Michael O

Posted on Apr 20 • Edited on Apr 25 • Originally published at xeroaiagency.com

How to Stop Your AI Agent from Hallucinating Facts

#ai #solopreneur #automation #webdev

My AI co-founder published a tweet last year claiming Xero had "over 2,000 newsletter subscribers."

At the time, we had 47.

Not a catastrophic error. Nobody called it out publicly. But it was the kind of confident, plausible-sounding mistake that could have landed in a sales email, a pitch, or a press mention. That was the moment I stopped treating hallucinations as a model problem and started treating them as an architecture problem.

Here's what I built to fix it.

Why AI Agents Hallucinate in the First Place

AI agents hallucinate because they are pattern-completion engines that have no mechanism for saying "I don't know." When asked for a number, a date, or a claim they haven't been explicitly given, they generate the most plausible-sounding answer. Plausible is not accurate.

Three things make hallucinations more likely:

The agent has no authoritative source to reference.

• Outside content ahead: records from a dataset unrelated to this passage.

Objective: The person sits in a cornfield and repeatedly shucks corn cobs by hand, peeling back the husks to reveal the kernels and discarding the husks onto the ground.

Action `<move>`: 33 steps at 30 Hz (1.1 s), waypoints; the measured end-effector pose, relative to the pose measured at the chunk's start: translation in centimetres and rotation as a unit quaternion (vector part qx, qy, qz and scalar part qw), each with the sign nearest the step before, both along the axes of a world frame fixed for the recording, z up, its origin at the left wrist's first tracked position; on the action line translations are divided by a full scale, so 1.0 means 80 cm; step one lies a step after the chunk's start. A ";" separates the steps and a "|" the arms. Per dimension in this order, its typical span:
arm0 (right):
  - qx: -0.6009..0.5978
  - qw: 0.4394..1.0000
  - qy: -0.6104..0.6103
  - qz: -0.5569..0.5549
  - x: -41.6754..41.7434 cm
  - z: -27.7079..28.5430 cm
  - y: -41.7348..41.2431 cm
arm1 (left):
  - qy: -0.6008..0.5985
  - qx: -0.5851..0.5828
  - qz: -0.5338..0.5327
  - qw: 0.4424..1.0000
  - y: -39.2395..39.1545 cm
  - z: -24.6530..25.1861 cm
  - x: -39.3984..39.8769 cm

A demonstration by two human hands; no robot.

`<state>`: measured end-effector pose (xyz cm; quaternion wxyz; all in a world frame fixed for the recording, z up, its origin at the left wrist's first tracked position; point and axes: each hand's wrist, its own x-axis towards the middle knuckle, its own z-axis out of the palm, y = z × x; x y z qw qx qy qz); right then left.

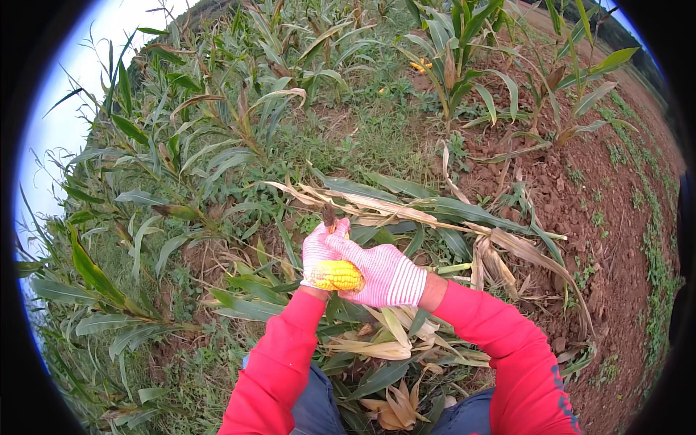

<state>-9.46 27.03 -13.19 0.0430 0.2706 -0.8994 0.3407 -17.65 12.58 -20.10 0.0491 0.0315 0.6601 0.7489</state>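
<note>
My left hand and my right hand, both in pink-and-white striped knit gloves, meet in front of me. Between them is a yellow ear of corn, its bare kernels showing below the fingers near my wrists. A brown, dry tip sticks up above my fingertips; the gloves hide how it joins the ear. The fingers of both hands are closed, thumbs close together. Beneath and beyond them lie cut corn stalks with green and dry leaves.
Dry husks lie between my knees. Standing corn plants rise ahead and to the left, with weeds between them. Yellow ears lie on the ground farther off. Bare reddish soil stretches along the right.
</note>
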 end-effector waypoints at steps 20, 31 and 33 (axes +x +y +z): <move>-0.279 0.950 -0.129 0.048 -0.017 -0.104 -0.001 | 0.088 -0.082 -0.137 0.983 0.035 0.059 0.066; 0.161 0.826 -0.472 0.261 0.019 -0.144 -0.004 | 0.072 -0.130 -0.084 0.985 0.029 0.070 0.048; 0.147 0.844 -0.457 0.239 -0.005 -0.108 0.035 | -0.091 0.130 -0.010 0.987 -0.003 0.068 0.004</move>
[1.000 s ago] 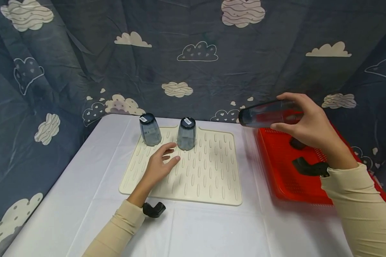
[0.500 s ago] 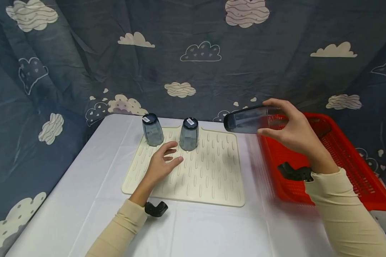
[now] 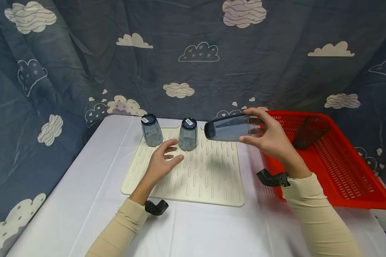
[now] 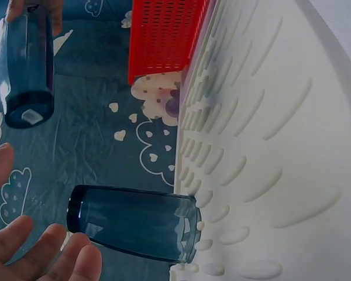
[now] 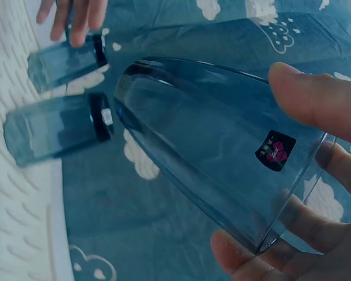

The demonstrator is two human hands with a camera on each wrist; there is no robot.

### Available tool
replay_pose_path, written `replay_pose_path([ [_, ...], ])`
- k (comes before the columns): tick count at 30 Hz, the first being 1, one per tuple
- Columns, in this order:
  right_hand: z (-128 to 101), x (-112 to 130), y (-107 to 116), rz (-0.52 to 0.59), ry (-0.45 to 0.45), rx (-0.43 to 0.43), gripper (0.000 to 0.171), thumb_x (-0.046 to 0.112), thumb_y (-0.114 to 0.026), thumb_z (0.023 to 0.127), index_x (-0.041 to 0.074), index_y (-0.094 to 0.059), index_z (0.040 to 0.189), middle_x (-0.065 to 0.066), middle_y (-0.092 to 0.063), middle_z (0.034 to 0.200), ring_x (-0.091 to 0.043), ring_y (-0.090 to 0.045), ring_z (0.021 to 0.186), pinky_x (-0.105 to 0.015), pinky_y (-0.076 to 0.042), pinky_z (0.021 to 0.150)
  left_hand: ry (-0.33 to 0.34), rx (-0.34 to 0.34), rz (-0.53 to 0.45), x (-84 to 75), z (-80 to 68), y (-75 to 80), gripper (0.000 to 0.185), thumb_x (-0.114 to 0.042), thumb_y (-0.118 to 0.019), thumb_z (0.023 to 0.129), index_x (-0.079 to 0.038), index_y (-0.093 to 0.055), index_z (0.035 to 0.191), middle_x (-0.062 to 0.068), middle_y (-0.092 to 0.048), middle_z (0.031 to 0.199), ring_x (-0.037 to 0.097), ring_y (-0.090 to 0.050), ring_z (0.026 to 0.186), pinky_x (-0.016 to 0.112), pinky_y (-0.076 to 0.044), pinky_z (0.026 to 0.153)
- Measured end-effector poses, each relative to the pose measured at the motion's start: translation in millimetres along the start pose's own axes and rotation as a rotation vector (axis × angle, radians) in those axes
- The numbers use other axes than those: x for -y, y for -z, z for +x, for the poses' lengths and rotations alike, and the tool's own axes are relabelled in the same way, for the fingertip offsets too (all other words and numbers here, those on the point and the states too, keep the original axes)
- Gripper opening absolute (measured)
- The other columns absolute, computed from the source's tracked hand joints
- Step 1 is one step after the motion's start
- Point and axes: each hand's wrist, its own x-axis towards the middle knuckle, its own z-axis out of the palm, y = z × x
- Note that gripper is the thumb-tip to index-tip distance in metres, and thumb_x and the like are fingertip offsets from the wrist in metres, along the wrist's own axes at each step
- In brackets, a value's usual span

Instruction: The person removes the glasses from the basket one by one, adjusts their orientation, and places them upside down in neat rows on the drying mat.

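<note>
My right hand (image 3: 271, 137) grips a blue-tinted drinking glass (image 3: 228, 127) near its rim, thumb on one side and fingers on the other. The glass lies sideways in the air over the mat's far right part, its base pointing left; a dark label shows on its wall (image 5: 222, 146) in the right wrist view. Two matching glasses stand upside down on the cream ribbed mat (image 3: 212, 178): one at the far left corner (image 3: 152, 132), the other right of it (image 3: 188, 135). Close in front of them my left hand (image 3: 162, 162) hovers, fingers loosely bent and holding nothing.
A red perforated basket (image 3: 341, 171) stands right of the mat, with another dark tinted glass (image 3: 310, 132) lying tilted in its far part. White cloth (image 3: 212, 228) covers the table. A dark cloud-print curtain (image 3: 263, 71) hangs behind and at the sides.
My right hand has carried the glass leftward from above the basket to over the mat, lowering it a little. The left hand has stayed nearly still.
</note>
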Motion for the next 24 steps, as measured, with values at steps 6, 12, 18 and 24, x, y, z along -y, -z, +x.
replay_pose_path([
  [6,-0.6,-2.9,-24.1,0.072,0.027,0.012,0.072,0.008,-0.082,0.08,0.014,-0.047,0.143,-0.013,-0.051,0.14,-0.034,-0.058,0.122,-0.044,-0.054,0.103,-0.007,0.009,-0.01,-1.5,0.0,0.3,0.061,-0.012,-0.075,0.087,-0.005,-0.05,0.142,0.018,-0.054,0.144,0.035,-0.057,0.128,0.05,-0.051,0.102],
  [12,0.2,-6.3,-44.2,0.145,0.017,0.066,0.074,0.005,-0.083,0.077,0.011,-0.047,0.142,-0.015,-0.051,0.14,-0.035,-0.056,0.125,-0.055,-0.05,0.105,-0.004,0.027,-0.031,-0.8,-1.9,1.4,0.063,-0.01,-0.076,0.086,-0.005,-0.049,0.142,0.017,-0.054,0.144,0.034,-0.058,0.127,0.048,-0.052,0.101],
  [18,-0.2,-7.0,-59.0,0.207,-0.002,0.109,0.073,0.002,-0.081,0.077,0.011,-0.047,0.141,-0.013,-0.052,0.137,-0.033,-0.058,0.119,-0.049,-0.054,0.099,-0.025,0.055,-0.065,2.1,-3.3,3.6,0.065,-0.009,-0.076,0.085,-0.006,-0.047,0.143,0.019,-0.053,0.144,0.037,-0.058,0.127,0.052,-0.052,0.101],
  [24,-1.0,-2.2,-74.2,0.304,-0.006,0.161,0.072,0.0,-0.08,0.077,0.014,-0.047,0.14,-0.011,-0.052,0.137,-0.033,-0.058,0.118,-0.03,-0.058,0.091,0.011,0.131,-0.127,1.3,-2.6,4.1,0.077,-0.005,-0.076,0.084,-0.007,-0.038,0.151,0.017,-0.049,0.148,0.037,-0.058,0.124,0.049,-0.053,0.1],
])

If there's no document or data feed telling it your real subscriber count, it will estimate based on context clues or training data.
The task requires specific facts but doesn't surface them. "Write a tweet about our growth" sounds like a creative task. The agent treats it as creative but pulls numbers from wherever they seem to fit.
There's no verification step before output. The agent writes, you read, it goes live. No layer in between checks whether the facts are real.

Most people solve problem one. Almost nobody solves problem three. That's the gap.

The Verification Layer: Three Documents, One Gate

The system I use in my Vault has three components. Each one closes a different failure mode.

1. The SOURCE_OF_TRUTH.md File

This is the most important document in the architecture. It's a plain-text file that contains every factual claim the agent is allowed to make about the business. Numbers, dates, product names, prices, URLs, founder background, company history.

Every time Evo needs to make a factual claim in any public-facing content, the source of truth file is loaded as part of the context. The prompt explicitly says: "Only use statistics, figures, and factual claims found in SOURCE_OF_TRUTH.md. If the fact you need is not in this file, do not make it up. Say the fact is unavailable and flag it for review."

This one change cut hallucinated numbers in public content by about 90%. The remaining 10% are cases where the file itself is outdated, which surfaces a different problem: you have to keep it current.

2. The Fact-Flag Prompt Layer

The source of truth file handles facts the agent knows about. The fact-flag layer handles facts it doesn't.

Any task that could require specific claims gets a wrapper prompt with this instruction appended:

Before finalizing this output, scan it for any specific claims: numbers, dates, product details, user counts, revenue figures, named results, case studies. For each claim, note whether it appears in SOURCE_OF_TRUTH.md or was generated from inference. If any claim was inferred, wrap it in [FACT CHECK: <claim>] and do not include it in the final output without confirmation.

This doesn't catch everything. But it catches the class of hallucination that's most dangerous: confident-sounding specific claims that sound real enough to pass a casual read.

3. The Human Review Gate for High-Stakes Output

Not every task needs human review. But certain categories always get it. In my system, those are:

Any content that includes a specific number (revenue, subscribers, users, results)
Any content that will be sent to a real person (email, DM, pitch)
Any content that makes a comparative or competitive claim
Any content that names a third party

For those, the output doesn't go to a queue for posting. It goes to a Telegram message with a prompt asking for explicit approval before it ships. This adds maybe 30 seconds to a task that would otherwise take 2 minutes. For the failure mode it prevents, that's a good trade.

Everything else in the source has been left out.